- The paper introduces DistClassiPy, a novel distance-based classifier that achieves up to 92% F1-score in classifying variable star light curves.
- It employs rigorous dimensionality reduction by selecting 31 key features from an initial 112, enhancing both performance and model interpretability.
- The classifier demonstrates robust performance across binary, multi-class, and one-vs-rest scenarios, offering improved computational efficiency over traditional models.
Light Curve Classification through DistClassiPy: A Newly Introduced Distance-Based Classifier
Introduction to Distance-Based Classification in Astronomy
With the advent of large-scale synoptic surveys, the field of astronomy has been inundated with vast amounts of data, ushering in an era where traditional manual classification methods are no longer viable. This necessitates the adoption of ML methodologies, particularly for the classification and identification of celestial objects based on their light curves—graphical representations of stellar brightness over time.
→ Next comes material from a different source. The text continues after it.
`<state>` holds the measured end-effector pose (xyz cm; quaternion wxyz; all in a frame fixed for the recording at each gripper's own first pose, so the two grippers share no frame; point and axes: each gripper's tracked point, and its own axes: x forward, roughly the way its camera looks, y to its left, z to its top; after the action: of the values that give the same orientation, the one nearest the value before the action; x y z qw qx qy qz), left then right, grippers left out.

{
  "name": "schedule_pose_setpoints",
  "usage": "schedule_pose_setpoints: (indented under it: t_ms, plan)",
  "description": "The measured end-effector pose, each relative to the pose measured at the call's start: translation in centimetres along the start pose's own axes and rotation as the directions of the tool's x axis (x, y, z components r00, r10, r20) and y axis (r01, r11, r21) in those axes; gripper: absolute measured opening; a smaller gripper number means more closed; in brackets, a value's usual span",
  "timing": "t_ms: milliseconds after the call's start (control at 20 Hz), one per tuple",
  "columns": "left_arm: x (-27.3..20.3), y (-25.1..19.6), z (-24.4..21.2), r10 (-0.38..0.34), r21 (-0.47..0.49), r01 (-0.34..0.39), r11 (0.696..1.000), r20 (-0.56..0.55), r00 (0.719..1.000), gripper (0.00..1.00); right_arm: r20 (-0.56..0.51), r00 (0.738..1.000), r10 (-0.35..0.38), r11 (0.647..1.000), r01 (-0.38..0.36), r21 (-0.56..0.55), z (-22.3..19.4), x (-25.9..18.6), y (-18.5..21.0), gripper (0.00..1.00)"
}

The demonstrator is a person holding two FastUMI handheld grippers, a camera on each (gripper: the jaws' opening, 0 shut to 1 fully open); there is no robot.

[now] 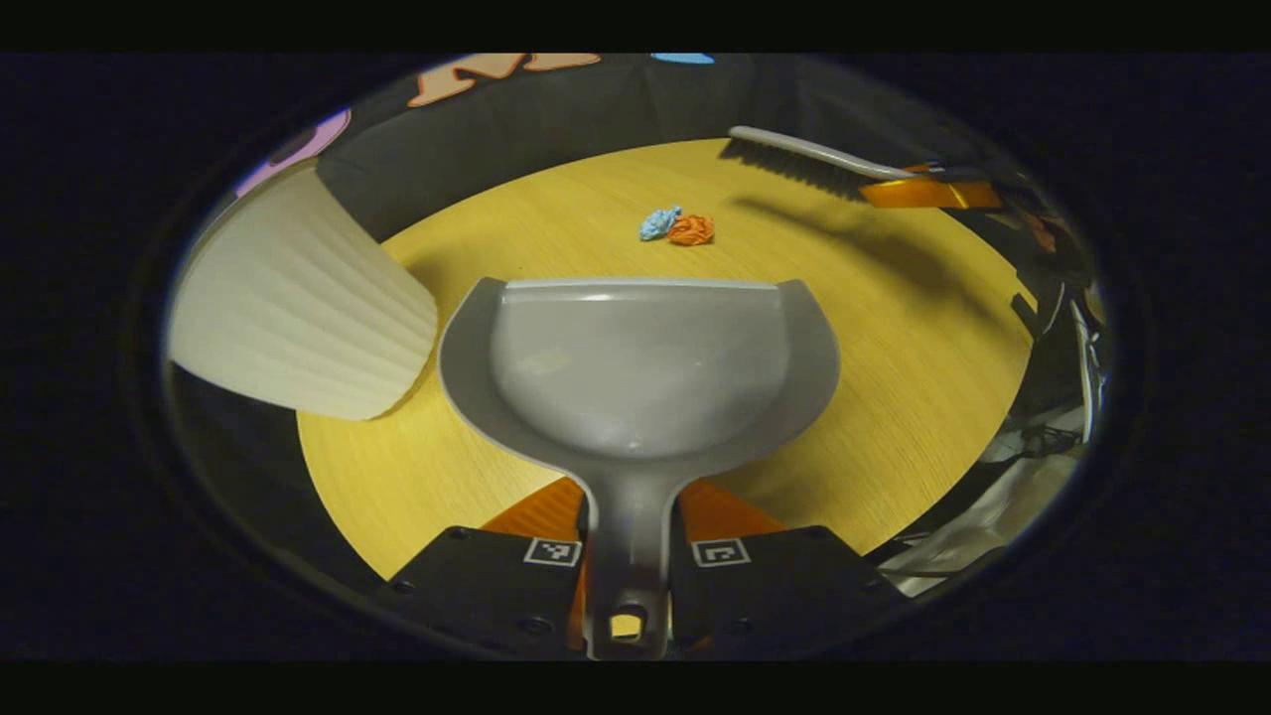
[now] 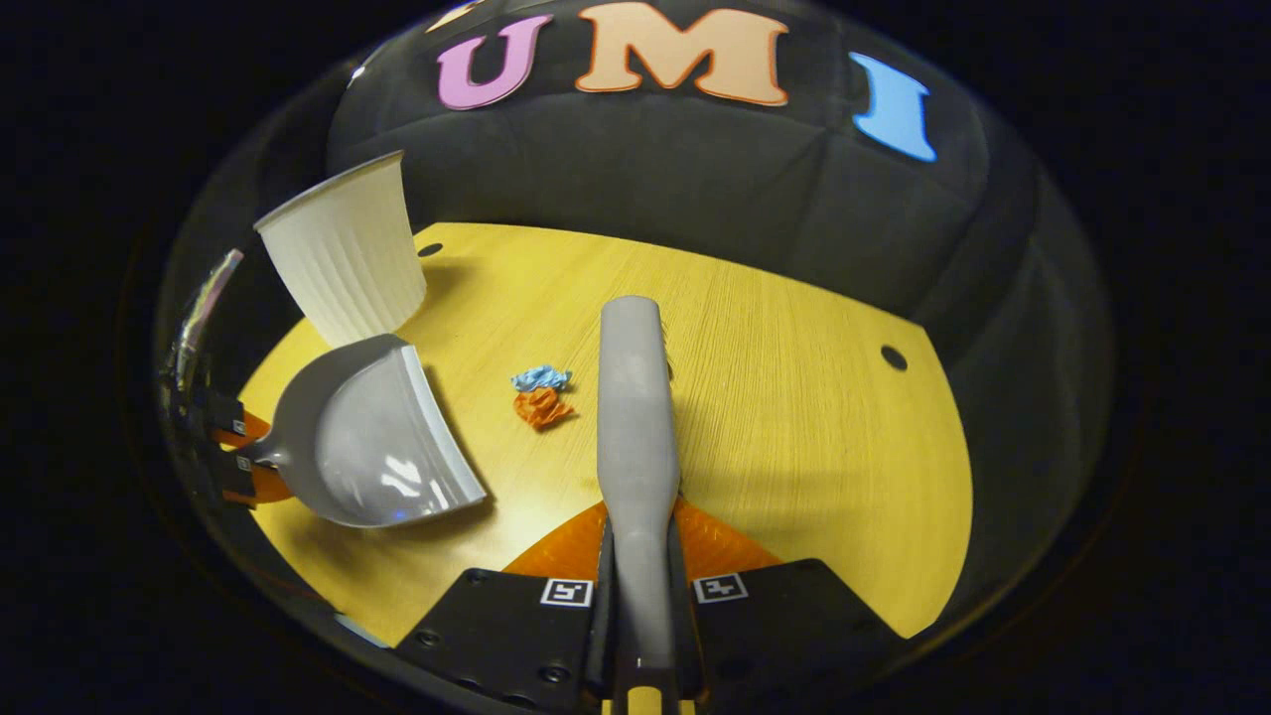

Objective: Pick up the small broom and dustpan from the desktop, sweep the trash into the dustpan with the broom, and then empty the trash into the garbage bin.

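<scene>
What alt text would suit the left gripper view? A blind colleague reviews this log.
The left gripper holds a grey dustpan by its handle over a wooden table, its mouth facing two paper scraps, blue and orange. A ribbed white bin stands on the left; a brush hangs at upper right.

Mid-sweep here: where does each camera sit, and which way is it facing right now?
Left gripper view: rides the left tool, looking along the held dustpan toward the trash; the broom and right tool show beyond.
Right gripper view: rides the right tool, looking down the broom's back at the desktop.
Shared: dustpan, trash, ribbed garbage bin.
</scene>
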<state>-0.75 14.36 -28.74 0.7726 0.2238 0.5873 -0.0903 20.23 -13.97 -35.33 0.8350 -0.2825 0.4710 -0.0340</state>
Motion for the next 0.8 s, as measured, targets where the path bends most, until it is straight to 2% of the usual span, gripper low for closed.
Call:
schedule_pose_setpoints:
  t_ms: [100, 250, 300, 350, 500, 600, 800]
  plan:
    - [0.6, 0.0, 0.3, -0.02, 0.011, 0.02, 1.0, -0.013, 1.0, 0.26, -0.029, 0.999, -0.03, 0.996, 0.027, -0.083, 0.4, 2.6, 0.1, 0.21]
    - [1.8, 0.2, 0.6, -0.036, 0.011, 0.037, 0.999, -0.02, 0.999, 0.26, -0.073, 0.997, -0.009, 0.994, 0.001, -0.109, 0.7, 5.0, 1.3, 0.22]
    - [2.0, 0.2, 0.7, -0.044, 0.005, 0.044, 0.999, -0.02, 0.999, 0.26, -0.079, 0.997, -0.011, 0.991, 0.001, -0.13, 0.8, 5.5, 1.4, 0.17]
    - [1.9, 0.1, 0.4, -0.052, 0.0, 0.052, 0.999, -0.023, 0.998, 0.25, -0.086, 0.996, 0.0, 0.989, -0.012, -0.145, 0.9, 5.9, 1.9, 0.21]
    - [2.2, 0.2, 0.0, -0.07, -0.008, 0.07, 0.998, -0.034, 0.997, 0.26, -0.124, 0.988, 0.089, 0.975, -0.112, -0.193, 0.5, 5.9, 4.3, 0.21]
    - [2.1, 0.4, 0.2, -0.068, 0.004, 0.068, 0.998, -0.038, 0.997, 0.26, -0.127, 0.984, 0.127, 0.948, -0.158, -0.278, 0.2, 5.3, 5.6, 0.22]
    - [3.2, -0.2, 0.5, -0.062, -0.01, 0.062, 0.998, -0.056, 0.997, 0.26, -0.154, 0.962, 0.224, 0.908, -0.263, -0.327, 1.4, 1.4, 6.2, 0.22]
While tree-based models such as Random Forests and deep learning models are currently prevalent, this paper introduces a novel approach through the development of DistClassiPy, a distance metric classifier aimed at light curve classification. This approach not only meets the state-of-the-art performance but also offers advantages in terms of computational efficiency and interpretability.
Constructing DistClassiPy
DistClassiPy leverages the concept of distance metrics, a fundamental notion within ML, for classifying variable stars. A total of 18 distinct distance metrics are employed, allowing for the comparison and classification of objects by evaluating the "distance" between feature vectors in multidimensional space. This distance-based methodology offers an intuitive framework for classifying objects, potentially increasing the interpretability of the results and lowering the computational demands.
Dataset and Feature Extraction
The paper utilizes light curves from the Zwicky Transient Facility (ZTF), specifically focusing on a catalog of 6,000 variable stars across 10 classes. The raw light curves are processed to extract 112 features per light curve, which are then subjected to rigorous dimensionality reduction techniques, ultimately retaining 31 features to ensure model efficiency and performance.
Classification and Dimensionality Reduction
The core of DistClassiPy's novelty lies in its method of classifying light curves through the application of different distance metrics. This paper explores three main classification scenarios: binary, multi-class, and one-vs-rest classifications, with particular emphasis on a multi-class classification involving four types of variable stars. It is found that reducing dimensionality by selecting the most relevant features for specific distance metrics further enhances classification performance, suggesting the importance of tailored feature selection in achieving optimal results.
Results and Implications
Across the board, DistClassiPy demonstrates competitive performance with an F1​ score of up to 92% in multi-class classification tasks, akin to that achieved by Random Forest classifiers. Furthermore, DistClassiPy outshines traditional methods in terms of computational efficiency and offers a level of flexibility and interpretability not readily available in other models. This is exemplified by the model's capacity to adjust the selection of distance metrics and features based on the dataset and computational resources at hand.
Future Directions
While DistClassiPy already presents a robust framework for light curve classification, further research could explore its applicability to transient classification and anomaly detection. Additionally, incorporating more distance metrics, including those used for comparing statistical distributions, could further expand its utility.
Conclusion
DistClassiPy introduces a promising new avenue for the classification of astronomical objects through its innovative use of distance metrics. By combining state-of-the-art performance with enhanced interpretability and computational efficiency, DistClassiPy sets a new standard for light curve classification, offering a valuable tool for astronomers in the age of big data.